Dear IFN Readers,
At the start of 2023, the International Monetary Fund (IMF)’s managing director, Kristalina Georgieva, warned that the new year is going to be “tougher than the year we leave behind”, with a third of the world economy expected to be in recession. After facing a challenging 2022, where the markets dealt with high levels of inflation and the impact of the US Federal Reserve’s tightening monetary policy, the IMF believes that the global economy will see a tough year ahead as the main engines of global growth – the US, Europe, and China – are seeing their economic activities slowing down.
Just as the first quarter of the year came to a close, we have witnessed a spiral of banking crisis stretching across the US and Europe that rattled the global financial system. The complete and utter collapse of Silicon Valley Bank and Signature Bank in the US sent shockwaves across the global markets, and we then saw the unexpected downfall of the 167-year old Swiss financial institution Credit Suisse, raising alarm regarding the stability of the global banking industry among market participants.
The Islamic finance industry is not sparred from the global headwinds, and if anything, we are expected to be more innovative and take the bull by its horns to lead by example in resolving the pressing issues facing us. If history serves as a reminder, the Islamic finance industry navigated the 2008 financial crisis well and its Shariah compliant framework and risk-based approach sparred most Islamic financial institutions from a similar meltdown that saw giant players disintegrate and pack up their business.
While 2022 was a year faced with high inflation and sustained geopolitical risks, the IILM navigated global risks well and succeeded in achieving several key milestones, namely the issuance of its inaugural 12-month Sukuk as well as receiving the second international program rating from Fitch Ratings. The IILM has consistently offered three different short-term Sukuk tenors every month, namely one-month, three-month and six-month over the last few years, with the most recent 12-month offering in 2022 complementing its yield curve and thus fulfilling the organization’s mandate of providing a wide range of Shariah compliant liquidity management instruments to the market.

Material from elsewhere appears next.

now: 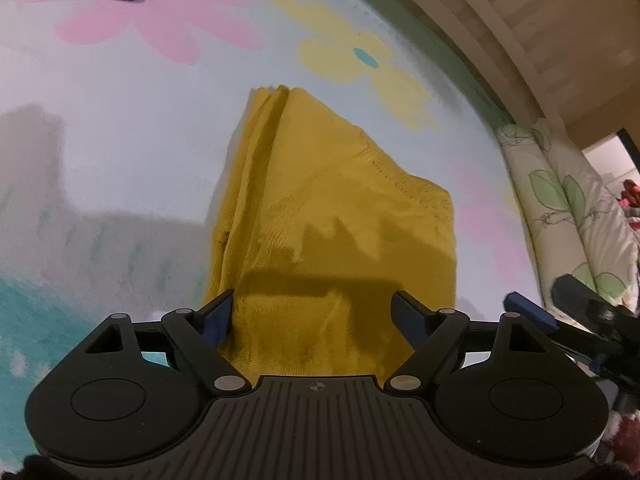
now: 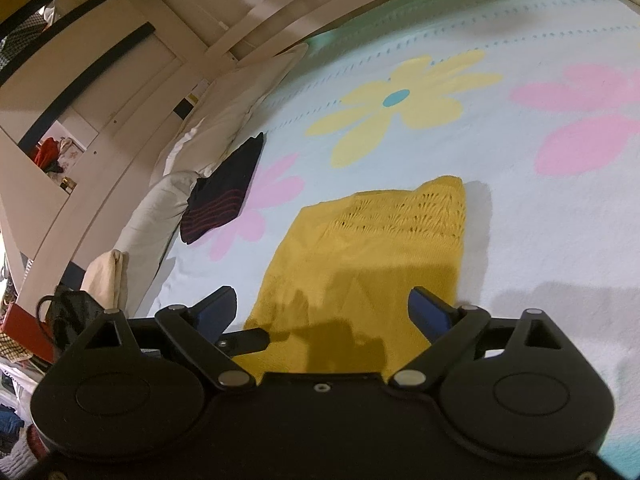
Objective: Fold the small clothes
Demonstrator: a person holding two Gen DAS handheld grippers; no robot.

Despite last year’s challenging market conditions, the IILM supplied an excess of US$13.88 billion across 37 Sukuk series through four different tenors and accounted for 39% of the total global US dollar Sukuk issuances in 2022. The secondary market volume, meanwhile, reached US$2.2 billion, the highest volume since inception, representing circa 16% of the total issuance last year. The IILM’s Sukuk issuance this year up to May stood at US$$4.35 billion, accounting for 26% of the total volume of US dollar Sukuk issued globally.

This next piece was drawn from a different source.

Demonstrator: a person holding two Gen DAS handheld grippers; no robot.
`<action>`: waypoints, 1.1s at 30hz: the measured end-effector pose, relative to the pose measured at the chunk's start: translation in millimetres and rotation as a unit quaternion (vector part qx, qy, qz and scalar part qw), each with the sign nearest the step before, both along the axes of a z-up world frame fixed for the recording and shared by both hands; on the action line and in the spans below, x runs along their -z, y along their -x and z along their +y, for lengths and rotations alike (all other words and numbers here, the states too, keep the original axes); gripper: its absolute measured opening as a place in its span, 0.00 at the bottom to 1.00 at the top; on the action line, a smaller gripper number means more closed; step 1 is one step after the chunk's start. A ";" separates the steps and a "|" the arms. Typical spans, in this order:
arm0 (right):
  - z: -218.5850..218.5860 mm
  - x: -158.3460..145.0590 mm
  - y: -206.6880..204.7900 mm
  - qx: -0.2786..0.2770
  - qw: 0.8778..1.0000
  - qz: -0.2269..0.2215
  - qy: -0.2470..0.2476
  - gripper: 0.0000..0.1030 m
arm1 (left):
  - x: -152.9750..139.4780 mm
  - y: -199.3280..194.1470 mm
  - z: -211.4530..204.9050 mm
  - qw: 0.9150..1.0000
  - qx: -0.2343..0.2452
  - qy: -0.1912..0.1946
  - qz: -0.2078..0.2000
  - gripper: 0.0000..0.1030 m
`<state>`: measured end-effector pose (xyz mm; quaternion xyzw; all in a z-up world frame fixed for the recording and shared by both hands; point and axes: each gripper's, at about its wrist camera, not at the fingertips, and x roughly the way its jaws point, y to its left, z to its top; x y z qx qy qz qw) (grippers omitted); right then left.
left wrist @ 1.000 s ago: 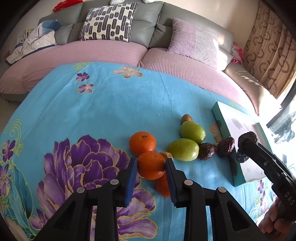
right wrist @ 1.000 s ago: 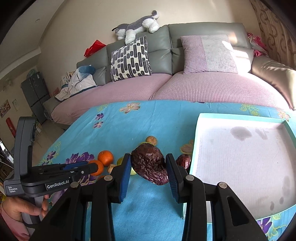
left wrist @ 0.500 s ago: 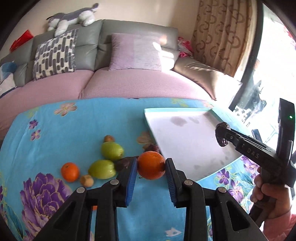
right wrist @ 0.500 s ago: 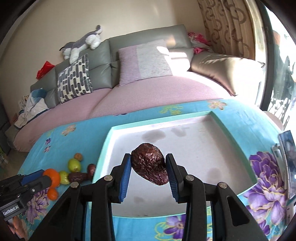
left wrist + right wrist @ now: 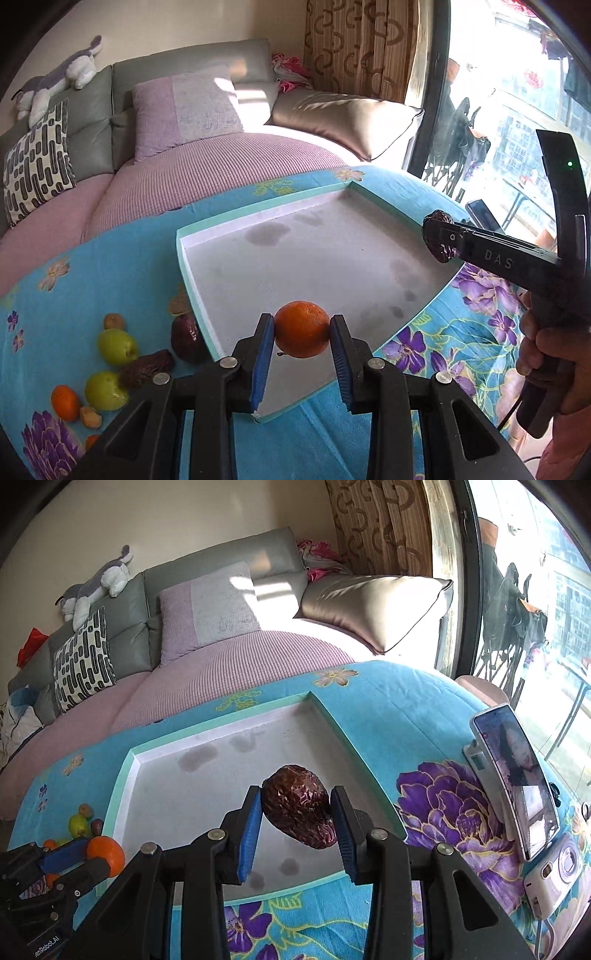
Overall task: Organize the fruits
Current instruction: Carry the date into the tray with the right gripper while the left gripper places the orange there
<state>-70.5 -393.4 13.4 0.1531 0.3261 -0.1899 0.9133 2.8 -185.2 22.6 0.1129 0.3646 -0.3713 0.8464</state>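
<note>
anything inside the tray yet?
No fruit rests in the tray: only dark stains on its white floor. The orange and date hang above it, hiding small patches.

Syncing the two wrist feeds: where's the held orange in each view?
Left wrist: the orange sits low at centre, clamped in the left gripper, in front of the tray's near part.
Right wrist: the same orange shows at the lower left edge, in the left gripper seen from the side.
Shared landmark: the teal-rimmed tray, bare in both views.
</note>
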 end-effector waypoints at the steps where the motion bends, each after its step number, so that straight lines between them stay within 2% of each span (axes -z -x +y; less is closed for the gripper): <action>1: -0.7 5.6 -3.2 -0.002 1.000 0.010 -0.006 0.38 | 4.9 -1.6 -2.0 1.000 0.001 -0.004 0.005 0.32; 7: -1.7 32.6 -15.6 -0.003 0.998 0.066 -0.015 0.38 | 31.6 -10.2 -5.8 0.999 -0.010 -0.025 0.034 0.32; 23: -0.2 29.6 -15.8 0.003 0.998 0.065 0.003 0.39 | 34.0 -12.7 -3.8 0.998 -0.020 -0.031 0.043 0.33; 26: -0.2 23.9 -13.7 0.006 0.998 0.056 0.010 0.47 | 28.7 -11.6 -1.7 0.999 -0.022 -0.028 0.039 0.33; 33: 3.5 10.1 -9.0 0.007 0.999 0.032 0.019 0.47 | 7.2 -7.7 8.8 0.999 -0.027 -0.012 0.020 0.33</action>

While we remain mindful of the multiple uncertainties that the future brings, the IILM looks forward to further increasing the resilience of the Islamic finance ecosystem, as it explores new developments of its issuance program to address investors’ needs and enhance the accessibility to its high-quality and short term Sukuk.
Given the IILM’s establishment further to the global financial crisis and looking back at the volatility experienced during the recent COVID-19 pandemic, there is no shortage of risk across the financial landscape, with the expectation of further disruption in the future. The IILM will continue to build on its track record and work with its partners and stakeholders to enhance and strengthen the Islamic liquidity management framework.